夜気を切り裂くサイレンの音が急速に近づいてきた。赤い回転灯の光が河川敷の木々を不気味に照らし出す。
「け、警察だ!」
「ヤベェ、逃げろ!」
誰かが叫んだ。おそらく、さっきの騒ぎを聞きつけた近隣住民か通りがかりのドライバーが通報したのだろう。パトカーが土手の上の道路に滑り込んでくるのが見えた。
「おい、リーダー運べ!」
「無理だよ置いてけ!」
男たちはパニックに陥り蜘蛛の子を散らすように逃げ出した。気絶したリーダーを引きずろうとしたが諦めてバイクにまたがる者、走って闇に消える者。彼らにとっての「仲間」などその程度のものだったのだ。

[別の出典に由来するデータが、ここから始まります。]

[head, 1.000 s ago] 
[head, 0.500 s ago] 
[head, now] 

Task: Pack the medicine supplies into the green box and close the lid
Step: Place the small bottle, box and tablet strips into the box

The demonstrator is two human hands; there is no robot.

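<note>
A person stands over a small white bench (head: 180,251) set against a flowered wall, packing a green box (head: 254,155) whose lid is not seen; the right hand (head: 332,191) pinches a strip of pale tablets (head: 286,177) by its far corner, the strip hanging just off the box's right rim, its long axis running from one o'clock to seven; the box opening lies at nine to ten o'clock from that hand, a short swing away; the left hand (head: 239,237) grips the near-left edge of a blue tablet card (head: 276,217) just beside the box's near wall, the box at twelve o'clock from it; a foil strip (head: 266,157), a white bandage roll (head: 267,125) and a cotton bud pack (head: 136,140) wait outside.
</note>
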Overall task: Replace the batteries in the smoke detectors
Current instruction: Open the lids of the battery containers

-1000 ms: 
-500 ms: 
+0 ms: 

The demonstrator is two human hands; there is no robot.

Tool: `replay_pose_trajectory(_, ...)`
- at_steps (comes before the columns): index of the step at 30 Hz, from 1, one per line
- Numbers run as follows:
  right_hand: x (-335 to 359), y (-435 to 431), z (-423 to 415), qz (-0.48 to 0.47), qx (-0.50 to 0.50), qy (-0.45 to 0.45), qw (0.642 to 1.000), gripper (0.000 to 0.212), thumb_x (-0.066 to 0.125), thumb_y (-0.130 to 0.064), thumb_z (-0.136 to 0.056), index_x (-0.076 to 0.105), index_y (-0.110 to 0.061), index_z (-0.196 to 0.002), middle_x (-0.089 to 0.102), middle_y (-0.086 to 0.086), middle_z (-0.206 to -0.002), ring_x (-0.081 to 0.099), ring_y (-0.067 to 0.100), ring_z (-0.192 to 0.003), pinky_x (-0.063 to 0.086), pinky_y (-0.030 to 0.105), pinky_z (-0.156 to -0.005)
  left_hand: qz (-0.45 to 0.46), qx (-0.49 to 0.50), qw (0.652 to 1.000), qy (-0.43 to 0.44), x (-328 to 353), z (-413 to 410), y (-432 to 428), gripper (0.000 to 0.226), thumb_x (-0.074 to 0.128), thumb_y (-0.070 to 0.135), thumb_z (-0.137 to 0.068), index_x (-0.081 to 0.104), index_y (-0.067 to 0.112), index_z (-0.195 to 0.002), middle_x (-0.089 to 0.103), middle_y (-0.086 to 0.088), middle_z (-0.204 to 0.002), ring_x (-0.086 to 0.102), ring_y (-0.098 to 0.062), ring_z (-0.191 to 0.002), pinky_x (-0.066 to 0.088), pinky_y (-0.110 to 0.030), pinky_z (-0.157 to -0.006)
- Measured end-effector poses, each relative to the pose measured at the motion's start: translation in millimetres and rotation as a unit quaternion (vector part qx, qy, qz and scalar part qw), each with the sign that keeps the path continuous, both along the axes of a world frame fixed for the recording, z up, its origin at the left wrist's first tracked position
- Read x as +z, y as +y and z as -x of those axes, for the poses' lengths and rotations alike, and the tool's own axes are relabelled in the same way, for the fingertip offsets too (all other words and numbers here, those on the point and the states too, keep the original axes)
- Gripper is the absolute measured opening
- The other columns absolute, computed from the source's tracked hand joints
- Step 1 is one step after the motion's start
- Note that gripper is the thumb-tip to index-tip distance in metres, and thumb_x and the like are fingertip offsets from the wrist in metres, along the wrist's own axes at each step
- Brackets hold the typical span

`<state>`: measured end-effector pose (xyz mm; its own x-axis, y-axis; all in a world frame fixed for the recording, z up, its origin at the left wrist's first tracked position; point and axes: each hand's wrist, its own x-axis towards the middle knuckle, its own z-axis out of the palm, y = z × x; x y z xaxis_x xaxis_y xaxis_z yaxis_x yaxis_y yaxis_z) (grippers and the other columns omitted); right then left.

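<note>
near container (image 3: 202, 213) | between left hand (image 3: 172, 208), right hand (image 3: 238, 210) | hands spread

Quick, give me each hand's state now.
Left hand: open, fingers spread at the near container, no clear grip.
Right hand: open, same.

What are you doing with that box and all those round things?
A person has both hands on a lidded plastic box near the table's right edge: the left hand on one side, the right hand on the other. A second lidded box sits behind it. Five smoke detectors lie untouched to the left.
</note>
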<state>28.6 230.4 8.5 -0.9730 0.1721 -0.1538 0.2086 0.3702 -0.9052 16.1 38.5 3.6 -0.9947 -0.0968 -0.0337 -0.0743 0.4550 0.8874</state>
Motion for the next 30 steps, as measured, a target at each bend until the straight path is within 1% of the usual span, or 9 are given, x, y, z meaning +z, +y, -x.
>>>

あっという間に公園には静寂が戻った。残されたのは僕と倒れ込んだままの少女だけ。
「……大丈夫か」
僕は膝をつき彼女に声をかけた。少女は放心状態ではだけた胸元を震える手で押さえていた。泥と涙と血で汚れた顔。けれどその瞳だけは、信じられないものを見るように僕を見つめていた。
「なんで……」
彼女の唇が震えた。
「なんで、殴ったんだよ……。おまえ、ボクサーなんだろ……? 殴ったら今後はどうなるんだよ……」
僕は苦笑するしかなかった。
「ああ、多分終わりだね」
「だったら、なんで……! 俺なんかのために……!」
「君を助けたいって思ったからだよ」
僕は脱ぎ捨てられていた上着を拾い上げ、彼女の肩にかけた。彼女はもう拒絶しなかった。ただ溢れ出す涙を止めることもできず子供のように嗚咽を漏らした。
「う、ぅ……あぁぁ……」
その泣き声は張り詰めていた糸が切れ、抑圧されていた感情が一気に決壊した音だった。強がって、虚勢を張って、心を殺して生きてきた「銀髪の少女」が、ただの「傷ついた子供」に戻った瞬間だった。
「こら! そこで何をしてる!」
懐中電灯の光が僕たちを捉えた。制服警官たちが駆け寄ってくる。
「君たち大丈夫か!? 怪我は!?」
警官の一人が少女の惨状を見て息を呑んで無線に怒鳴った。
「至急、救急車の手配を! 暴行事件の被害者と思われる少女と少年一名!」
僕は抵抗しなかった。両手を挙げ無抵抗を示す。殴った拳がズキズキと痛む。これが僕の正義の代償だ。少女が担架に乗せられる直前、彼女は僕の方を振り返った。銀色の髪が赤色灯の光を受けて血のように赤く輝く。
「……ありが、とう」
蚊の鳴くような消え入りそうな声。けれど、それは彼女が初めて見せた嘘偽りのない感情だった。僕は小さく頷いた。名前も知らない、どんな罪を背負っているのかも知らない。けれど僕たちはこの夜、確かに魂の深い場所で触れ合った。
彼女は救急車で運ばれ僕はパトカーに乗せられた。窓の外を流れる冬の景色を見ながら僕は考えていた。ボクシングは辞めることになるだろう。でも後悔はない、僕は守ったのだ。自分のキャリアよりも一人の人間の尊厳を。それは僕がずっと憧れている物語の主人公たちの生き方に少しだけ近づけた証のような気がした。